[Feature request] More useful metrics collected by JupyterHub

Hi everyone, I would like to create a feature request and help in developing it.

As a developer and maintainer of our organization JupyterHub, I am interested in collecting more useful data about our Hub, which can justify the development and cloud costs dedicated to the project. Currently, I found 2 very useful metrics collected by JupyterHub: total number of registered users and number of currently running servers. I wish to know, for example, the number of currently active (logged in) users, distribution of server lifetimes and many more. I can also see that there are plans on the roadmap to have more resource tracking inside servers as well.
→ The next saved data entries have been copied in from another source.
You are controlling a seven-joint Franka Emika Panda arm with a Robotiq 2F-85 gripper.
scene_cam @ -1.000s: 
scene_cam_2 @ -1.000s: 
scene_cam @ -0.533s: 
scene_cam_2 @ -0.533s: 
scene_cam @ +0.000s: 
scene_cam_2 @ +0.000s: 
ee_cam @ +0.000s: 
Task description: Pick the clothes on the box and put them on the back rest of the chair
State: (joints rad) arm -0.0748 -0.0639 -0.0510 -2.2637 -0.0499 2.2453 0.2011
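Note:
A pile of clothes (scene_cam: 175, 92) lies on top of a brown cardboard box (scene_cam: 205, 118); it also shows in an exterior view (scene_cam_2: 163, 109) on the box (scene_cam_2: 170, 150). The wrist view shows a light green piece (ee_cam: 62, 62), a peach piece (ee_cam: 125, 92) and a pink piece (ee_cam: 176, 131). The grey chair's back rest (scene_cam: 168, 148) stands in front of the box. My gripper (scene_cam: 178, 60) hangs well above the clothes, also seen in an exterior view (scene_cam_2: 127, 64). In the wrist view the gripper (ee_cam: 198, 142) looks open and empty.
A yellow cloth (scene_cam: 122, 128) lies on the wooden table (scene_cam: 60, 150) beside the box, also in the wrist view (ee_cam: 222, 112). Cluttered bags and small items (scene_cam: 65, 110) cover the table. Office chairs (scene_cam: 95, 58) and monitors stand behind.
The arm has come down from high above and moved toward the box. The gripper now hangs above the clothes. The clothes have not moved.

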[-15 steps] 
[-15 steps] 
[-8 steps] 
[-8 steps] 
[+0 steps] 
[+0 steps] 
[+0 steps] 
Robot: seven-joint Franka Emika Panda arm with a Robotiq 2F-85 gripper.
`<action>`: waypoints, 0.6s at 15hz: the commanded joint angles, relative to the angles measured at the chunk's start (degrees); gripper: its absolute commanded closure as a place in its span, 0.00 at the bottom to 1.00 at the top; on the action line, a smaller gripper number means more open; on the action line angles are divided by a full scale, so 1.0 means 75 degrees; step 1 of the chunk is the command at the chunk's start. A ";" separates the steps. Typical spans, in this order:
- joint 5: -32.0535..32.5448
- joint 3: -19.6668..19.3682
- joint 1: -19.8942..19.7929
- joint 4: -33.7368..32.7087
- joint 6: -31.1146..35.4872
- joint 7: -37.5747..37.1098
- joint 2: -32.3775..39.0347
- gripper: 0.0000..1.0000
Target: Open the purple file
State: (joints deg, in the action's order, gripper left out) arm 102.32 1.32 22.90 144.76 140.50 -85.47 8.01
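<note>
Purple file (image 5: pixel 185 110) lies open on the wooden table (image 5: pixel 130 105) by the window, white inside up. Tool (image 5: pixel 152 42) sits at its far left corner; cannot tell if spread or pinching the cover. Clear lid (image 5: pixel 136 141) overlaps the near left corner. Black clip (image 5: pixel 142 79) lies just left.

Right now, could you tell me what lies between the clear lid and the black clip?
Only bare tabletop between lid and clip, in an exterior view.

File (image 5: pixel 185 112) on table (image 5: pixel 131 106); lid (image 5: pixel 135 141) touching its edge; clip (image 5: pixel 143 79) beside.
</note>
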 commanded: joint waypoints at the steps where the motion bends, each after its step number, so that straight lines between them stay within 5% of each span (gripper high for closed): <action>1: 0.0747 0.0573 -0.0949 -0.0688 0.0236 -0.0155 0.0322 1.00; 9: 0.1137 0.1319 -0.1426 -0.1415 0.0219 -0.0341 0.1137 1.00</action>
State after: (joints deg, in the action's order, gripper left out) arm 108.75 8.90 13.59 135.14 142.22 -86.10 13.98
In that vein, I would like to ask the community, if someone already working on that, and if not, to get some pointers to get me started developing that. In particular, I would be glad for any recommendations on how to start implementing the number of currently active users metric.

JupyterHub is very flexible and highly customisable, so some of those stats depend on what’s offered by the underlying platform. JupyterHub could gather some standard metrics, but for now I think the easiest solution is to leverage your base infrstructure.

For example, if you’re using Kubernetes you can use Prometheus/Grafana to build dashboards visualising the current pods/user, resource consumption, storage, etc, in much more detail than would be possible with a generic set of JupyterHub metrics. If you’re using JupyterHub on HPC you should be able to get stats from your cluster management system.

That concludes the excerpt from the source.